WHAT THE TASK ASKS:
Return exactly these lines and no others: the one containing "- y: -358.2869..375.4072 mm" and all that follow it to the end of the listing below.

==*==

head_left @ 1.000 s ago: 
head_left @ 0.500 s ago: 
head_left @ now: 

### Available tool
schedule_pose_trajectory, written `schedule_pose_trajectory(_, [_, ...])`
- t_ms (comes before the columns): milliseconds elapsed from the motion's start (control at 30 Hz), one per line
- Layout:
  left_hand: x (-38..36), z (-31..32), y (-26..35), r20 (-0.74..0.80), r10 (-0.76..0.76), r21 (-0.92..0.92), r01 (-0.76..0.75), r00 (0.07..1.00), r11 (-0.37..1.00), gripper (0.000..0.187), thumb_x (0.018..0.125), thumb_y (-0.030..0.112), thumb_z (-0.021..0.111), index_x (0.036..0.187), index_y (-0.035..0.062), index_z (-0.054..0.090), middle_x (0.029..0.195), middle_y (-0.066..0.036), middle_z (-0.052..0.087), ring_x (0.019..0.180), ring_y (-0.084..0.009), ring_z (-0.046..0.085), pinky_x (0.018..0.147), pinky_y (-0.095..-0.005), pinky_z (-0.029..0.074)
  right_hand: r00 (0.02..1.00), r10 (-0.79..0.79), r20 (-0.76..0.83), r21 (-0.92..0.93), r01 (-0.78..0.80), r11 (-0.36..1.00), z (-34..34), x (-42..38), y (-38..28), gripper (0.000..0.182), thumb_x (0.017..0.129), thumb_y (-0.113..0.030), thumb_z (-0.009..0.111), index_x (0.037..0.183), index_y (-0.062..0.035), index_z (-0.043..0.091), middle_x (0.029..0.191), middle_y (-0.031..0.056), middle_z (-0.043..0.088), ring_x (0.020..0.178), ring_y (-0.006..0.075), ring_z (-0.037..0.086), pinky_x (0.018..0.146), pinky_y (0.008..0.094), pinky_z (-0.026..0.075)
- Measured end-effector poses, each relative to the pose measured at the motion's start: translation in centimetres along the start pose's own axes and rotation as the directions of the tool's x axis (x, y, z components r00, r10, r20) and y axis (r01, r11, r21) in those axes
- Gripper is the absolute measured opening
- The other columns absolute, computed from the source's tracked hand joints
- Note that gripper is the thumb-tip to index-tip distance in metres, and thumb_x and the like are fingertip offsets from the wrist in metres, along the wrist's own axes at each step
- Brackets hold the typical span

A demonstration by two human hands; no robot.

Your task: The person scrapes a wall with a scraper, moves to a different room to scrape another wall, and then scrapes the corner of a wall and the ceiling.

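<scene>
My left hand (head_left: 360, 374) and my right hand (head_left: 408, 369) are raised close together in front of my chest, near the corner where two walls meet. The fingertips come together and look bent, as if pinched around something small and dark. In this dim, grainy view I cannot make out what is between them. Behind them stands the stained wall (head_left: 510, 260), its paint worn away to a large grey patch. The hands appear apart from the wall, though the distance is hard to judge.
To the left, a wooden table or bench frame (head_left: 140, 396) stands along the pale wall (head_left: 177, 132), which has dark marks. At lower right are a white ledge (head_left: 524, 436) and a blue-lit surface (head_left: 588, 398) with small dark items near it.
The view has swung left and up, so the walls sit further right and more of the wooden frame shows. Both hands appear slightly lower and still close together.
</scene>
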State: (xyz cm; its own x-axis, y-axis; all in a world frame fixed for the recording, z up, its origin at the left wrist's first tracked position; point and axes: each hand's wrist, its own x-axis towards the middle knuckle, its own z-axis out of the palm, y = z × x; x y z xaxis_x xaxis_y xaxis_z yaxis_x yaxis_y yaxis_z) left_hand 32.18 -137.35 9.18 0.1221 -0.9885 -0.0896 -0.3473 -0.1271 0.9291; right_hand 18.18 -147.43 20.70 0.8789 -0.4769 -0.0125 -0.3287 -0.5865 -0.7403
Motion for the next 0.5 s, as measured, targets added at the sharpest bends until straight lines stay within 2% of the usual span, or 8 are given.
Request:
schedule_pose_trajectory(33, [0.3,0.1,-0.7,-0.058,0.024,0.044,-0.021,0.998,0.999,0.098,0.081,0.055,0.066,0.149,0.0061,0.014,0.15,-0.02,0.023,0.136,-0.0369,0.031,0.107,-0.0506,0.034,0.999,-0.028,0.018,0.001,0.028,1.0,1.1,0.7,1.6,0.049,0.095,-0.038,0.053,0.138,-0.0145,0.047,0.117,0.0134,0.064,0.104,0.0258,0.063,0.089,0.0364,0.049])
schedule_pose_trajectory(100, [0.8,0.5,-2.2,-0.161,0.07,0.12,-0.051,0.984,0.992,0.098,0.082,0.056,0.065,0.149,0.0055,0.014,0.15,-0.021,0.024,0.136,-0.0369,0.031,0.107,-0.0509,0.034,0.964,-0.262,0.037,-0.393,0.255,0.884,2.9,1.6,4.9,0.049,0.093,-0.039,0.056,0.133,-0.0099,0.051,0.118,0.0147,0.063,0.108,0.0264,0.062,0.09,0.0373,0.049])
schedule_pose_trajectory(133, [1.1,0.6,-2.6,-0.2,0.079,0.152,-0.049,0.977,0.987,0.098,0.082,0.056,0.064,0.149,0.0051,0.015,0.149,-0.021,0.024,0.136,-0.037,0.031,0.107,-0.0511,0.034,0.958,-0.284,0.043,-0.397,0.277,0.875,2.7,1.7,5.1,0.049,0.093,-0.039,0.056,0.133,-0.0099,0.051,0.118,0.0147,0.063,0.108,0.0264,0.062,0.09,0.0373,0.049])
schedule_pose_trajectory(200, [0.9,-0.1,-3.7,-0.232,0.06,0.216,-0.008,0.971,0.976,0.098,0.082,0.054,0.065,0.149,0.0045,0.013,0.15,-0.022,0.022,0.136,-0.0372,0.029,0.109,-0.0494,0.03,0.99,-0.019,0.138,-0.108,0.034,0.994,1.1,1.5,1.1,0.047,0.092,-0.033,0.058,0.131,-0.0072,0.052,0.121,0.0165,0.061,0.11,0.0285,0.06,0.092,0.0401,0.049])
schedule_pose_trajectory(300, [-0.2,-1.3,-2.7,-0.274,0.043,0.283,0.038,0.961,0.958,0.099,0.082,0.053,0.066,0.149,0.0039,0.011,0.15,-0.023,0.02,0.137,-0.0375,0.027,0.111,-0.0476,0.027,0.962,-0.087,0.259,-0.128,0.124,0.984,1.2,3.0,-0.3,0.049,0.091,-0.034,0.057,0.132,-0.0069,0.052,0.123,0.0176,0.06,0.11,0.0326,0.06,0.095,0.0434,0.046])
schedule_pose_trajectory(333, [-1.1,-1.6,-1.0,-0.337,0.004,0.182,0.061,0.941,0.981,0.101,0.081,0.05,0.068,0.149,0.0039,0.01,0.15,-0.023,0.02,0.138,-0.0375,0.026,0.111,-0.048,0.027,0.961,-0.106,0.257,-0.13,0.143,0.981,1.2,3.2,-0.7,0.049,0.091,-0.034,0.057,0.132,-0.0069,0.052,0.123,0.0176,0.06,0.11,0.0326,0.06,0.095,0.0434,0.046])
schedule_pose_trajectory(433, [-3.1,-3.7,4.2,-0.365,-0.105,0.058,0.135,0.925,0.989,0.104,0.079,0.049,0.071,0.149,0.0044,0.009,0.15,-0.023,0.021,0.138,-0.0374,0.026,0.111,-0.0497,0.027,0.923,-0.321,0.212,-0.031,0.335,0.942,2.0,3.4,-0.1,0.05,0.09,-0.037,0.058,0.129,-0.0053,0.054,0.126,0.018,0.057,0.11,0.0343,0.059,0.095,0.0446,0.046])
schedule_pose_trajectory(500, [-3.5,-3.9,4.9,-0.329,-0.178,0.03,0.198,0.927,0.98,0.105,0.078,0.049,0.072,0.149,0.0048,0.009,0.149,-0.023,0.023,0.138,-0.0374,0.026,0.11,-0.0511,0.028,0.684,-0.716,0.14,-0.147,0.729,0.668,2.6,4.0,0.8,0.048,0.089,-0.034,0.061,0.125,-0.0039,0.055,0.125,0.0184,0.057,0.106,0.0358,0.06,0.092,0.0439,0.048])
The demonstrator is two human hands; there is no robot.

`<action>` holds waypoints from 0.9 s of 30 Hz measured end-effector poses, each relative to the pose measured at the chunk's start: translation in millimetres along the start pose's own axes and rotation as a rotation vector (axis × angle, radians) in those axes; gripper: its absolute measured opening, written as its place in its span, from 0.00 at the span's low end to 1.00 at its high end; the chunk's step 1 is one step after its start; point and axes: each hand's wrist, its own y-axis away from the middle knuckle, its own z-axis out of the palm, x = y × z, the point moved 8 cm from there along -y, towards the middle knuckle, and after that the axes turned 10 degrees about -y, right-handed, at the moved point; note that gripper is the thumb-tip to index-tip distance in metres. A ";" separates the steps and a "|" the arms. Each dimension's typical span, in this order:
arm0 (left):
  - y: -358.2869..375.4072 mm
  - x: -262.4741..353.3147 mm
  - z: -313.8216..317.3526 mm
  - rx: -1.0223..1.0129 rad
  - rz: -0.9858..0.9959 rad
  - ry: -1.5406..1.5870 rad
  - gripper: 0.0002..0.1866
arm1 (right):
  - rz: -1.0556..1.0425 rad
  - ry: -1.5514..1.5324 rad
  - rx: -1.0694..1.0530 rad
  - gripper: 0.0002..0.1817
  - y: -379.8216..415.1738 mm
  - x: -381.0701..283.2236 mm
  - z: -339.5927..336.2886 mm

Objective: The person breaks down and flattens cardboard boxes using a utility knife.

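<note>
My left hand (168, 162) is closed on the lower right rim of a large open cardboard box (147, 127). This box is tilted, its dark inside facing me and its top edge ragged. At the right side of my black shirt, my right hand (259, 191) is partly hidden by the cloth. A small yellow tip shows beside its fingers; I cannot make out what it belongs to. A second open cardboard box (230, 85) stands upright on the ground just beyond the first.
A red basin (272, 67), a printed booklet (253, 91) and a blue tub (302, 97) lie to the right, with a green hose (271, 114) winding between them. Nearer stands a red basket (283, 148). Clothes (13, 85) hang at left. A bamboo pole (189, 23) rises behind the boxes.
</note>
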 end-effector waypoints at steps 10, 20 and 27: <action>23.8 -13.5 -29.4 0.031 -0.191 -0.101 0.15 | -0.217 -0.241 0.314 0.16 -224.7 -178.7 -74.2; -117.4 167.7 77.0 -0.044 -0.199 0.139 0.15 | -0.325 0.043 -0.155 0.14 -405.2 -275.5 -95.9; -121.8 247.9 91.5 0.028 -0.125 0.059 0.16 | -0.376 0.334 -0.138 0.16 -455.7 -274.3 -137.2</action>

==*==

SOLUTION TO THE PROBLEM:
  - y: -358.2869..375.4072 mm
  - x: -262.4741..353.3147 mm
  - z: -313.8216..317.3526 mm
  - rx: -1.0223..1.0129 rad
  - rz: -0.9858..0.9959 rad
  - ry: -1.5406..1.5870 rad
  - gripper: 0.0002..0.1866
arm1 (right):
  - rz: -1.0556..1.0425 rad
  - ry: -1.5514..1.5324 rad
  - rx: -1.0694..1.0530 rad
  - gripper: 0.0002..0.1817
  - y: -379.8216..415.1738 mm
  - x: -381.0701..283.2236 mm
  - z: -339.5927..336.2886 mm

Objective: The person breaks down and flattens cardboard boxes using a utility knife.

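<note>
My left hand (168, 162) is closed on the lower right rim of a large open cardboard box (147, 127). This box is tilted, its dark inside facing me and its top edge ragged. At the right side of my black shirt, my right hand (259, 191) is partly hidden by the cloth. A small yellow tip shows beside its fingers; I cannot make out what it belongs to. A second open cardboard box (230, 85) stands upright on the ground just beyond the first.
A red basin (272, 67), a printed booklet (253, 91) and a blue tub (302, 97) lie to the right, with a green hose (271, 114) winding between them. Nearer stands a red basket (283, 148). Clothes (13, 85) hang at left. A bamboo pole (189, 23) rises behind the boxes.
</note>
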 end-effector waypoints at steps 10, 20 and 27: <action>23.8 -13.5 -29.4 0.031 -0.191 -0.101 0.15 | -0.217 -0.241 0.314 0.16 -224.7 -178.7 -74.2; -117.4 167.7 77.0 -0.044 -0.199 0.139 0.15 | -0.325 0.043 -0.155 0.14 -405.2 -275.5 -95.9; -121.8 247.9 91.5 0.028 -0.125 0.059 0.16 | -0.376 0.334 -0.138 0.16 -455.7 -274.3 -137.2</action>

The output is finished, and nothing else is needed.